The “male genre”

 Australian army, Advertising division. “Our Job to Clothe the Men Who Work and Fight.” Australian War Memorial, 2017, www.awm.gov.au/collection/ARTV01064. Accessed 24 Mar. 2021.

“Our job…to clothe the men who work and fight”  – Australian Army propaganda poster during world war 2.

Quotes like these were common around these times, which most often depicted women as having only “one job” or “one purpose” which was to care for the men overseas and “serve their husbands”.

This thinking bled into Science Fiction, most early modern Sci-Fi stories depicted male protagonists going on adventures, unraveling secrets, and just living through interesting character arcs. Whereas, female characters were often pushed to the side with not much character development happening in the stories due to most writers believing, that they had a mostly male audience.

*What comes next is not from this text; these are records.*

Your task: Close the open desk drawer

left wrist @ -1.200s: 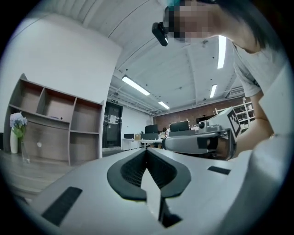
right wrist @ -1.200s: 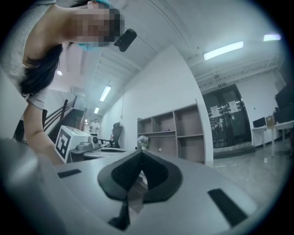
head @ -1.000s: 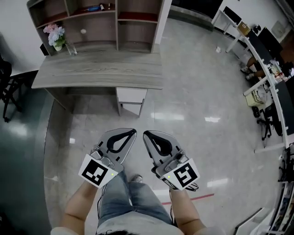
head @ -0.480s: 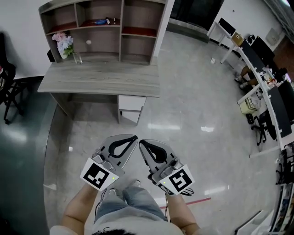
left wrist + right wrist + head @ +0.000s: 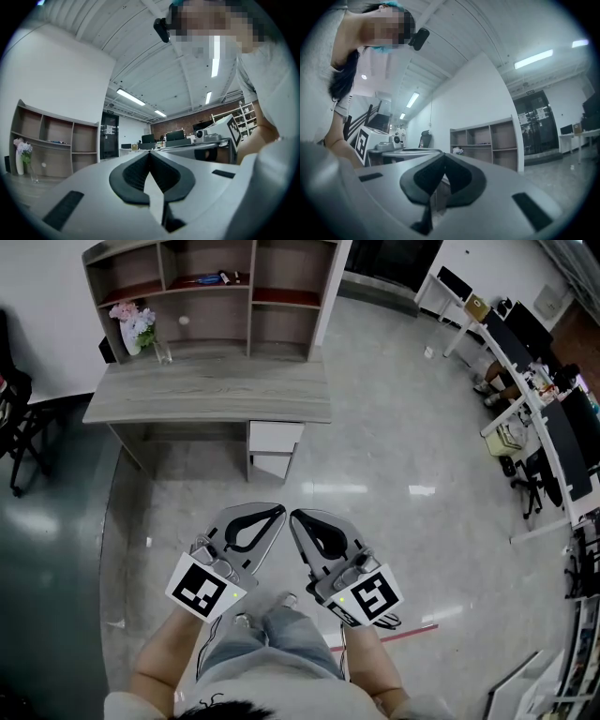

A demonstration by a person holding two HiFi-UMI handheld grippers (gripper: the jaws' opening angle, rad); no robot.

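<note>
A grey wood desk [image 5: 206, 390] stands ahead of me on the floor. Its white drawer [image 5: 276, 436] sticks out a little from under the desktop's front right. My left gripper [image 5: 279, 510] and right gripper [image 5: 294, 516] are held side by side well short of the desk, above my knees, tips nearly touching each other. Both are shut and hold nothing. In the left gripper view the jaws [image 5: 150, 152] meet at their tips. The right gripper [image 5: 444, 154] points toward the desk [image 5: 410, 152], also with its jaws together.
An open shelf unit [image 5: 216, 287] stands behind the desk, with a vase of flowers [image 5: 136, 324] on the desktop's far left. A dark chair [image 5: 14, 427] is at the left. Office desks [image 5: 534, 381] line the right side. A red floor line [image 5: 422, 632] runs by my right foot.
The head view has shifted slightly, so the desk sits a bit differently in frame. Both grippers stay shut, side by side, at about the same distance from the drawer.
</note>
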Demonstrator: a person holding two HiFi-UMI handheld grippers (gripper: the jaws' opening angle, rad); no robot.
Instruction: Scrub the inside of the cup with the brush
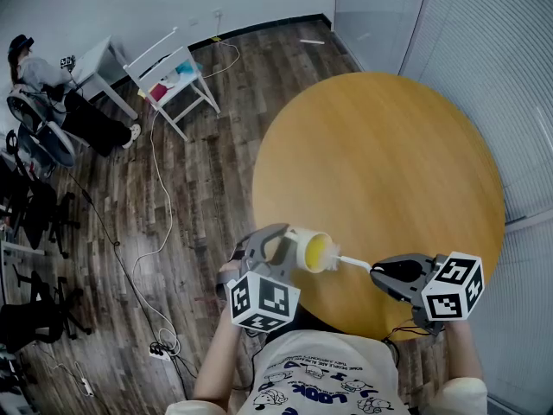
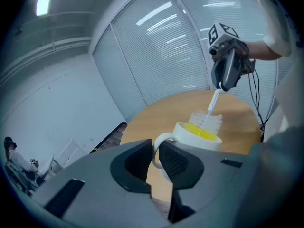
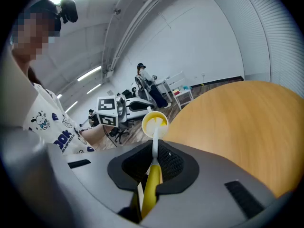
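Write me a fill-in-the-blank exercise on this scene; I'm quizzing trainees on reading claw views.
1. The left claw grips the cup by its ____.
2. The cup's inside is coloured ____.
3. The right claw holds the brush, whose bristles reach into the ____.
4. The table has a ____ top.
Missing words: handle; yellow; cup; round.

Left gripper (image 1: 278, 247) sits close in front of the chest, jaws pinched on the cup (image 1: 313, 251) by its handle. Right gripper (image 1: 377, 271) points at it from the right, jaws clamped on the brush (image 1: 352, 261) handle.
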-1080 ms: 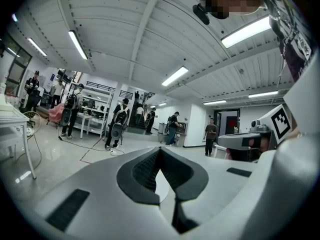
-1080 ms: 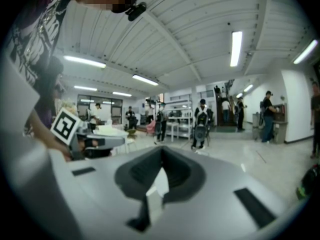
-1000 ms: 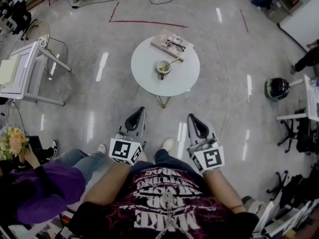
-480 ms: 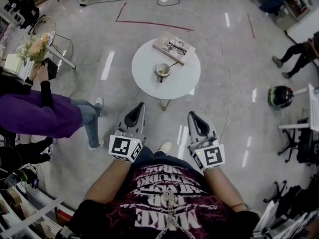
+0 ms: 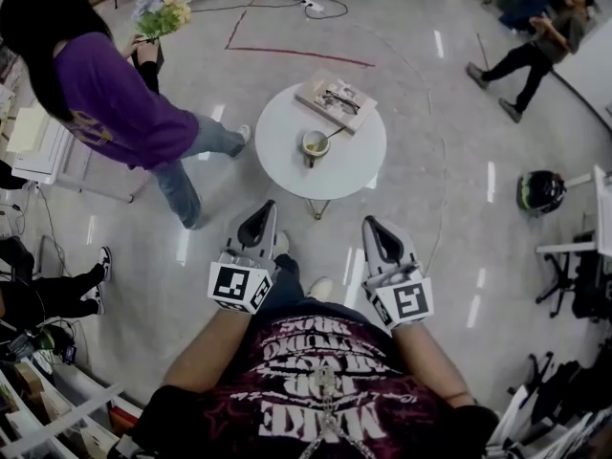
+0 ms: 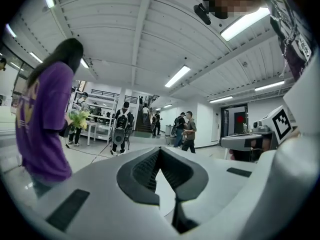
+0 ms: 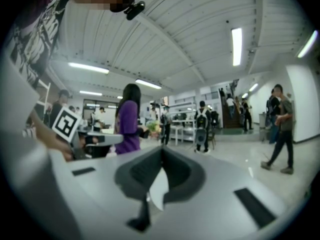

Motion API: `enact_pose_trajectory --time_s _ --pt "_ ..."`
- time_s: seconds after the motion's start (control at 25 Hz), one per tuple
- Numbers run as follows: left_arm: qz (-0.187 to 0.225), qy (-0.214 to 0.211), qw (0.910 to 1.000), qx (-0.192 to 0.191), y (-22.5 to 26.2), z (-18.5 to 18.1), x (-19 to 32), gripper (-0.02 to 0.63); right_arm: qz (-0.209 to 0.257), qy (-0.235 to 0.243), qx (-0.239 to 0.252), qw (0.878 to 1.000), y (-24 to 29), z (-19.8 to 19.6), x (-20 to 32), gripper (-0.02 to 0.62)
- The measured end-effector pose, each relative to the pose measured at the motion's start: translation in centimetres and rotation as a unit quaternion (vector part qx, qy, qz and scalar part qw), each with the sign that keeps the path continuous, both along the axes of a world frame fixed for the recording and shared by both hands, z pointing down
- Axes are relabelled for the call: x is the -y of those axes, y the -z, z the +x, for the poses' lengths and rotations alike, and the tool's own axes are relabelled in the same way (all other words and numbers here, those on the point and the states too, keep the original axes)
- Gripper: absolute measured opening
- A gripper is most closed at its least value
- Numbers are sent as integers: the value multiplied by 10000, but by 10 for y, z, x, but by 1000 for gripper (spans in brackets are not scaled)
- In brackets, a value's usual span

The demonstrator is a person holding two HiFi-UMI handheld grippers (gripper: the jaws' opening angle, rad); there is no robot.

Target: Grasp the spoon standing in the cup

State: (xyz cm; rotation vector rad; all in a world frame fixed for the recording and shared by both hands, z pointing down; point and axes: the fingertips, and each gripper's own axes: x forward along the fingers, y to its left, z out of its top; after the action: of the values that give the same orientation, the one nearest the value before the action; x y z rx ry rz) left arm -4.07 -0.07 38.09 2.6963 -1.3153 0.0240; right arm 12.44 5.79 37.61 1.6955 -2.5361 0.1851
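My left gripper (image 5: 260, 216) and right gripper (image 5: 375, 229): both closed, empty, level. Ahead, table (image 5: 287, 165) barely nearer than a second ago. At its middle, spoon (image 5: 334, 133) leans in cup (image 5: 315, 144), well apart from me. Beyond, passer-by in purple (image 5: 115, 103) has crossed to table's side. Reach not begun.

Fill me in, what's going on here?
A person stands short of a round table, a gripper in each hand. The left gripper and right gripper are both shut, empty and held level, well back from the table. The cup sits on it with the spoon standing inside, untouched, beside a book with glasses on top. A bystander in purple holding flowers stands to the table's left.
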Motion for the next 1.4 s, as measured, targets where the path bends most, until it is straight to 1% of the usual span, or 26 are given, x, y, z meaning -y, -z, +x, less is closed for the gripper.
enact_pose_trajectory --time_s 0.16,0.4,0.52,0.64,0.96,1.12,1.28,1.4 --pt "13 -80 10000 -5 0 0 21 25 21 -130 -3 9999 1 2 19 26" --pt "-67 -314 9995 -73 -1 10 55 25 -6 -336 -44 9994 3 2 44 26" --pt "-64 -403 9992 -27 -2 11 67 25 -160 -424 -16 9990 -5 3 53 26" --pt "-96 -434 9990 39 -5 6 83 25 -120 -423 23 9990 -4 -2 70 26" --pt "-171 -473 9987 -4 -6 -4 128 25 -88 -405 42 9991 -4 -18 116 26" --pt "-170 -568 9982 49 -9 -5 148 25 -151 -479 56 9987 -7 -20 135 26" --pt "-168 -647 9978 15 -7 -5 167 25 -155 -543 16 9984 -5 -23 151 26" --pt "-180 -724 9972 -31 -8 -5 179 25 -263 -679 -61 9973 -6 -22 160 26"
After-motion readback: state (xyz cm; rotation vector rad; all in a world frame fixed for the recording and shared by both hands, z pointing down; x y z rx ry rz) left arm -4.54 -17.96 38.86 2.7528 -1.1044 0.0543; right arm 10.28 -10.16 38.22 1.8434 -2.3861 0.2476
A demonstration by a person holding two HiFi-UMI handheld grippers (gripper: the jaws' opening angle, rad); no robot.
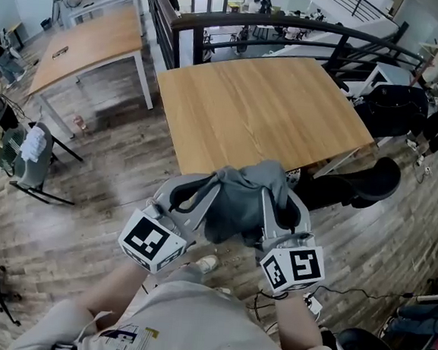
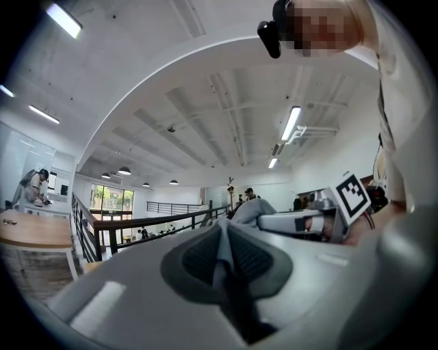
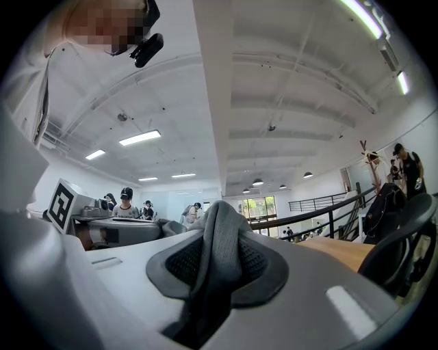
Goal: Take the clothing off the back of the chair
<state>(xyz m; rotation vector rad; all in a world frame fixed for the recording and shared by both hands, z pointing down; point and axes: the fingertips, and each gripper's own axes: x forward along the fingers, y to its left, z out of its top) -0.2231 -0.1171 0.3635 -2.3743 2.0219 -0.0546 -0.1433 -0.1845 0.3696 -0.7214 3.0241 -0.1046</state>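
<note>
A grey garment [image 1: 240, 199] hangs bunched in the air between my two grippers, just in front of the wooden table [image 1: 263, 106]. My left gripper [image 1: 212, 183] is shut on a thin fold of the cloth [image 2: 220, 239]. My right gripper [image 1: 275, 190] is shut on a thicker fold of the same cloth [image 3: 220, 239]. Both grippers point level, side by side and close together. The black chair [image 1: 375, 180] stands to the right of the garment, beside the table's corner, with nothing draped on the part that shows.
A black railing [image 1: 262, 26] runs behind the table. A second long table [image 1: 90, 41] stands at the far left, and a small chair with white cloth [image 1: 31, 150] at the left. More black chairs [image 1: 397, 102] and people stand at the right. Cables lie on the wooden floor [image 1: 330, 294].
</note>
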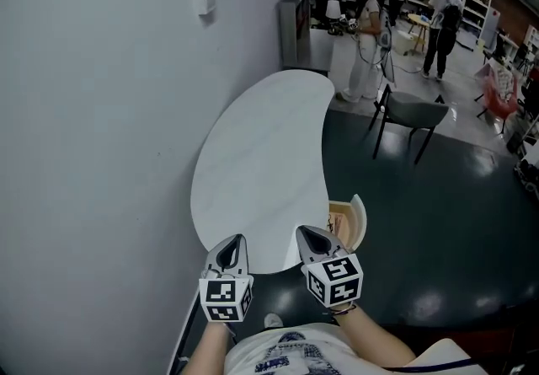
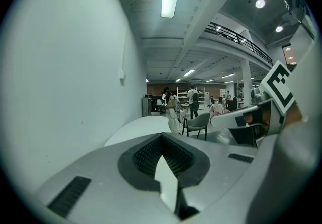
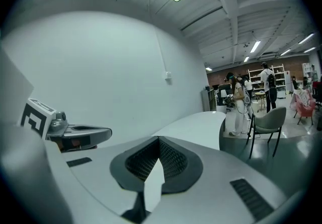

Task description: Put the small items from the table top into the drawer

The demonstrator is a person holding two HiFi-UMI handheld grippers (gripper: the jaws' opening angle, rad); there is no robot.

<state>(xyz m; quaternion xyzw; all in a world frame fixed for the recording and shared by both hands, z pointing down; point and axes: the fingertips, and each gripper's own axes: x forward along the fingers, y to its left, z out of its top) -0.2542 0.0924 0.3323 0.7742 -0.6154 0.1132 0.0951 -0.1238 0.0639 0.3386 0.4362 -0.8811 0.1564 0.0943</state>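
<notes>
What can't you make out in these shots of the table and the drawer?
Inside of the drawer: head view, mostly behind the right tool and under the table edge.
Near edge of the table: head view, covered by the left tool and right tool.
Background people: all views, too small.

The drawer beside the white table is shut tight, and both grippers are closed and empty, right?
No. The head view shows the drawer pulled open beside the white table. The left gripper and right gripper are closed and empty.
</notes>
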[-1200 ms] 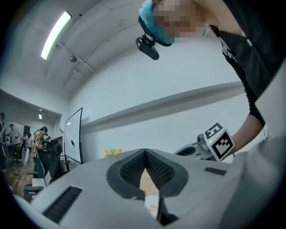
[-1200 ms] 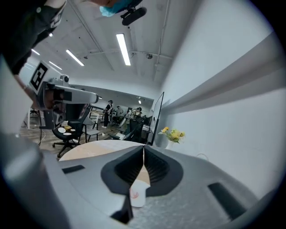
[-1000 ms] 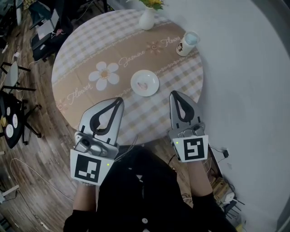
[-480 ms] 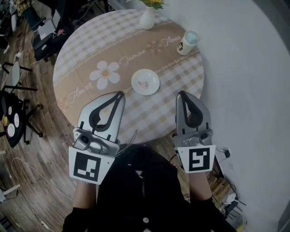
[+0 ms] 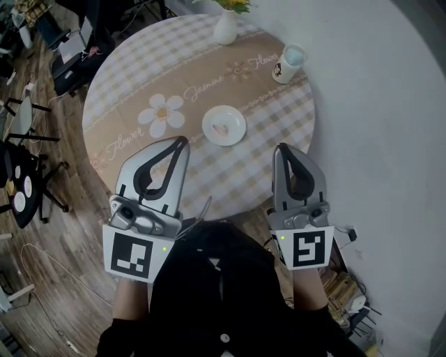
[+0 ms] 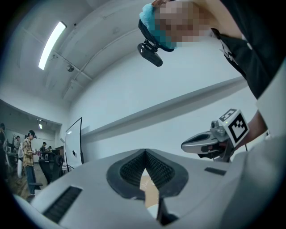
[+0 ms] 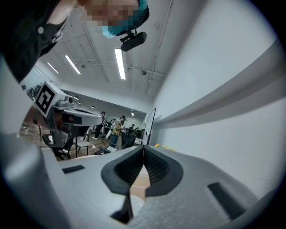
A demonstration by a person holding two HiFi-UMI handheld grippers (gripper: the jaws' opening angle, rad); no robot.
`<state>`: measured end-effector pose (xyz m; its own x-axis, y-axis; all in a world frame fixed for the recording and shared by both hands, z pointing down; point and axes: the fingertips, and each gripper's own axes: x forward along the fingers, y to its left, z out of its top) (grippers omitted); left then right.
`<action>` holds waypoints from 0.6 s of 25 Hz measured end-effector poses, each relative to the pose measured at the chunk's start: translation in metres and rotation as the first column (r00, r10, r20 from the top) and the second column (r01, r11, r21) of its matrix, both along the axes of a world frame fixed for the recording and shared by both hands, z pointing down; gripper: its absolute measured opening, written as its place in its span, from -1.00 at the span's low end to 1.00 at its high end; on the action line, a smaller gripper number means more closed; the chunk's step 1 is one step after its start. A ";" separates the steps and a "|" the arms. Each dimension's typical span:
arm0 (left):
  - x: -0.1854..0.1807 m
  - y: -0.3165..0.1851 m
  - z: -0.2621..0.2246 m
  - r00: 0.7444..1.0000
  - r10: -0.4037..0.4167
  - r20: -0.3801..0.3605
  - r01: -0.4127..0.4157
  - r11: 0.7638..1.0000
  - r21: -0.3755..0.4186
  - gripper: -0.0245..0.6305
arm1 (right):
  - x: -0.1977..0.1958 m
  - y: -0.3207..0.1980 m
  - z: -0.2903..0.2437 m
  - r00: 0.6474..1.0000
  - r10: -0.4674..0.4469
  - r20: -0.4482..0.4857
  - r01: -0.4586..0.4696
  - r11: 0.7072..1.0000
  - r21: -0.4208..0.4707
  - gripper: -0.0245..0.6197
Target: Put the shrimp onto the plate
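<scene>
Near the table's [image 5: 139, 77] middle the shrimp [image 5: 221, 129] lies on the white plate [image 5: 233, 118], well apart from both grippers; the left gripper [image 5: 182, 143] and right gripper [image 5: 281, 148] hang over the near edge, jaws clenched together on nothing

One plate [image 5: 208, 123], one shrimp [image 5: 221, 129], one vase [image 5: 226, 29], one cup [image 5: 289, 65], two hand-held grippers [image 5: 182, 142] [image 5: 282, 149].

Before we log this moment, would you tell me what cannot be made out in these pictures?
- Pale pink item on the small round white plate: head view, too small to confirm as shrimp.
- Yellow flowers in the white vase: cut by head view's top edge.
- Plate in both gripper views: hidden behind the left gripper and right gripper bodies.
</scene>
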<state>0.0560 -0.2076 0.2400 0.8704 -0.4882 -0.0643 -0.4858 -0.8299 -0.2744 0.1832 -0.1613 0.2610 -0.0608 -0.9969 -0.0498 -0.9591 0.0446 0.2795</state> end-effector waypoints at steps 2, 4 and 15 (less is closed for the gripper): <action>0.000 0.000 -0.001 1.000 0.000 -0.002 0.000 1.000 0.002 -0.93 | -0.001 0.000 0.001 1.000 -0.001 0.001 0.001 1.000 -0.003 -0.91; 0.001 0.000 0.000 1.000 0.001 -0.003 -0.001 1.000 0.003 -0.93 | -0.002 0.000 0.002 1.000 -0.003 0.001 0.003 1.000 -0.005 -0.92; -0.001 0.000 0.002 1.000 -0.012 0.002 0.012 1.000 0.000 -0.93 | -0.004 -0.001 -0.001 0.998 -0.023 0.052 0.023 1.000 0.000 -0.92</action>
<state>0.0547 -0.2079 0.2419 0.8647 -0.4984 -0.0624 -0.4949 -0.8241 -0.2756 0.1788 -0.1625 0.2605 -0.0808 -0.9953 -0.0526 -0.9710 0.0667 0.2297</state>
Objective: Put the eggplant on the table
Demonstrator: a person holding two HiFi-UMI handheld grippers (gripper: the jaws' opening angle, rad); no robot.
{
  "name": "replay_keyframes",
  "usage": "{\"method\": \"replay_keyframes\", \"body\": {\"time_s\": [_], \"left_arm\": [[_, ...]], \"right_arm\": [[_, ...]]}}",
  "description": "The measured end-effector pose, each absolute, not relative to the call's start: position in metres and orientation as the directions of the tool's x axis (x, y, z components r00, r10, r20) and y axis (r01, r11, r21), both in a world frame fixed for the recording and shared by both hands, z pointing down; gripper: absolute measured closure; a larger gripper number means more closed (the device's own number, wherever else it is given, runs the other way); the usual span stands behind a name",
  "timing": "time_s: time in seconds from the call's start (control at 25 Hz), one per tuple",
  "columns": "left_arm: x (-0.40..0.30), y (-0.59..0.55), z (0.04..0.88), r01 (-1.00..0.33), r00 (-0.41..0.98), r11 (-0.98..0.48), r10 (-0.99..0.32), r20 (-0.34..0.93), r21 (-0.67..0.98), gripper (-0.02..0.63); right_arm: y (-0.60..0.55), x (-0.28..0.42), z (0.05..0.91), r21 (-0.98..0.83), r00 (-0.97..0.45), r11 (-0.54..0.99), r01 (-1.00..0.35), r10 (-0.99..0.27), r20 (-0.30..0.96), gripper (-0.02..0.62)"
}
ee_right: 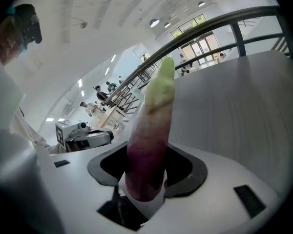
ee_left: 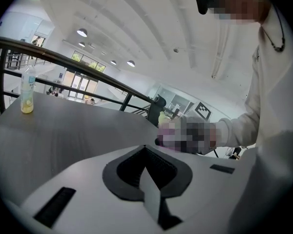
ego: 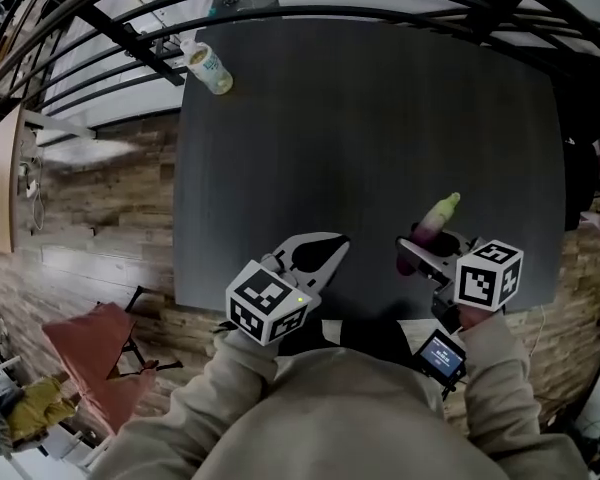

Unknown to the writers at the time, Sci-Fi was growing a stronger female audience but most were afraid to admit it due to it being viewed as a “male genre”. The stronger female audience meant that more female fans would take to writing their own Sci-Fi stories as well which, eventually, gave us some great writers like; Ursula K. Le Guin, Margaret Atwood, Octavia E. Butler, and James Tiptree Jr who was really Alice Bradley Sheldon.

The appearance of female writers in Sci-Fi, was an awakening to the publishers of these novels who realized that the genre had a female audience too.

Novels such as Warm Worlds and otherwise, The handmaid’s tale, and Dawn proved that Sci-Fi was much more than a single gender based form of literature but was equally love by both genders. Now, female protagonists were prevalent in a lot of stories in the Sci-Fi genre, but the gender discrimination continued between both sides of this genre.

Although today Sci-Fi has plenty of female protagonists, and female authors getting more praise for their work, there are still people that see the genre as a “male only” one. This argument is complete bogus considering that, many studies have show that around 40-50% of readers, are in fact female.  So why do many readers and publishers feel this way? well many point to the fact that 15-30% of authors/writers are female with the remaining 70% being male.

Despite these stats, Sci-Fi is far from a genre with a single gender fanbase and the past decades prove this statement. The gender discrimination that started this stereotype, is deep rooted in when women were still fighting for better rights & more opportunities, and many believed that women were only meant to “serve their husbands” which is why they viewed Sci-Fi in this perspective for so long.